The output needed to feel actionable, not academic. Every recommendation includes a clear fit rationale, a first offer, and concrete steps for the week ahead.

Challenge and solution

One challenge was avoiding generic role-title recommendations that feel random. I solved it by combining task signals, tool confidence, outputs, and constraints inside a transparent weighted scorer, which produced recommendations users could trust and act on immediately.

Core product decisions

Signal-first normalisation

Users are mapped from role family, weekly tasks, tool confidence, and delivered outputs.

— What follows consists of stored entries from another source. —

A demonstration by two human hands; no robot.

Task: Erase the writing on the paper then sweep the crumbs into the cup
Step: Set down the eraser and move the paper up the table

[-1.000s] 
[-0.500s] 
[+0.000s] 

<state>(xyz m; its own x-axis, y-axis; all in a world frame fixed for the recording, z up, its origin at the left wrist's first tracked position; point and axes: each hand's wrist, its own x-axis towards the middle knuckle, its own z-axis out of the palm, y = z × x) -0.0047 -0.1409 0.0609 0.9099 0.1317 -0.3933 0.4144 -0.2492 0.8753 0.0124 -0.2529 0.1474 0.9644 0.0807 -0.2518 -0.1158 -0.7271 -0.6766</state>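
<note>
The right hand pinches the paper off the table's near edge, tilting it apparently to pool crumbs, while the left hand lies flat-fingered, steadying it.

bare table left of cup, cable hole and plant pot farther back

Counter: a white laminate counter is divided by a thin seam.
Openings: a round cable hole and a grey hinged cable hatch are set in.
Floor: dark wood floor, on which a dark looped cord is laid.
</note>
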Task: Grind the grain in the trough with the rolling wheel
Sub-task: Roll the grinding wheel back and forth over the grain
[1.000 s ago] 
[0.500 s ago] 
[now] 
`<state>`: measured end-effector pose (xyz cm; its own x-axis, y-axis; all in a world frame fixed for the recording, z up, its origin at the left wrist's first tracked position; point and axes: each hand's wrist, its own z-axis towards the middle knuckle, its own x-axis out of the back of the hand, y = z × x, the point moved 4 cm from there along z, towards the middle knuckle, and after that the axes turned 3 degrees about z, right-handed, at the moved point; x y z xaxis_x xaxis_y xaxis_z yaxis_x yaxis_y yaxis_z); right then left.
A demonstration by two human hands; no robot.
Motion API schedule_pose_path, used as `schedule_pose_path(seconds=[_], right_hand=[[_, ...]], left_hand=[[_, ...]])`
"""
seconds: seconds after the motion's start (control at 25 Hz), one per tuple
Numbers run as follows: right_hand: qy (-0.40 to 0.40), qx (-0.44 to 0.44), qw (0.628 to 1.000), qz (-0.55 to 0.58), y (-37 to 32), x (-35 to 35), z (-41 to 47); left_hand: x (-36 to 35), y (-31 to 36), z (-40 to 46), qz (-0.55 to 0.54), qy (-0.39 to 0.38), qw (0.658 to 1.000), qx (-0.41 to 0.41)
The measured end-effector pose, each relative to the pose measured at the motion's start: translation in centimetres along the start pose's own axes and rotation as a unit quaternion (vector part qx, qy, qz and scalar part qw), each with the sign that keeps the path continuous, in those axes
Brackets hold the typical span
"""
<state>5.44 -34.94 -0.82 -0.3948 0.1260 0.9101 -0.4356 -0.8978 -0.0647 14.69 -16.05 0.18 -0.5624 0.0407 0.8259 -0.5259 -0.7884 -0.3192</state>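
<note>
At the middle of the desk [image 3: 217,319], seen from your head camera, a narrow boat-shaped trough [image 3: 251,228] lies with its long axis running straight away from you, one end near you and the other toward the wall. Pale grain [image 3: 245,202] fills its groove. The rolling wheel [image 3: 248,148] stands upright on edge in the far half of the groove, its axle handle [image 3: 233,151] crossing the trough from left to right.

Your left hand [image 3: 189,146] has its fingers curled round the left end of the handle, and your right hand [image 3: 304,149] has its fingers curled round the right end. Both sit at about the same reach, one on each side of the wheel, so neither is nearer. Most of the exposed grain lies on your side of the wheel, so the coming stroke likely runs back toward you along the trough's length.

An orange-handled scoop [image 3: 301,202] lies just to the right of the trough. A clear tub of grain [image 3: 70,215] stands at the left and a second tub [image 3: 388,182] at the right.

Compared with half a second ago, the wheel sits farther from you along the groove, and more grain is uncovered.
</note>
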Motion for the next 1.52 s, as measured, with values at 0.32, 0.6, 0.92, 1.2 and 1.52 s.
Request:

This produces stronger skill inference than title-only matching.

Transparent scoring engine

Recommendations are scored with clear weightings for skill fit, preference fit, constraints, commercial viability, confidence, and friction penalties.

Commercially useful output

Each top result includes a first offer example, starter pricing direction, outreach prompt, and three immediate action steps.

Trust through contrast

The results page also shows alternatives and one poor-fit option with reasons, which improves user trust and avoids generic hype.

What this project demonstrates

  • Designing recommendation logic that is editable, traceable, and commercially useful.
  • Translating research into a practical schema that supports rapid product iteration.
  • Building a conversion-friendly results flow that explains ranking decisions clearly.
  • Owning delivery from product framing through implementation and launch-ready polish.

Next improvements

  • Add richer comparison tools between top matches.
  • Support user accounts so recommendations can be saved and tracked over time.
  • Introduce screenshot-backed social proof and user outcome stories.
  • Add regional compliance overlays for location-specific regulation guidance.

Product walkthrough screenshots

End-to-end flow from quiz input through ranked recommendations, explanation layers, comparison tables, and launch planning.

Side Hustle Matcher quiz role-family step
Quiz flow with one question per step and visible progress.
Side Hustle Matcher scoring transparency table
Scoring transparency table used to explain ranking behaviour.
Commercial comparison and launch plan for top match
Commercial comparison and practical launch plan for the top recommendation.
Alternative options and poor-fit warning
Alternative options and a poor-fit warning to improve recommendation trust.
Top three recommendation cards with evidence
Top three recommendation cards with evidence, commercial angle, and first-week steps.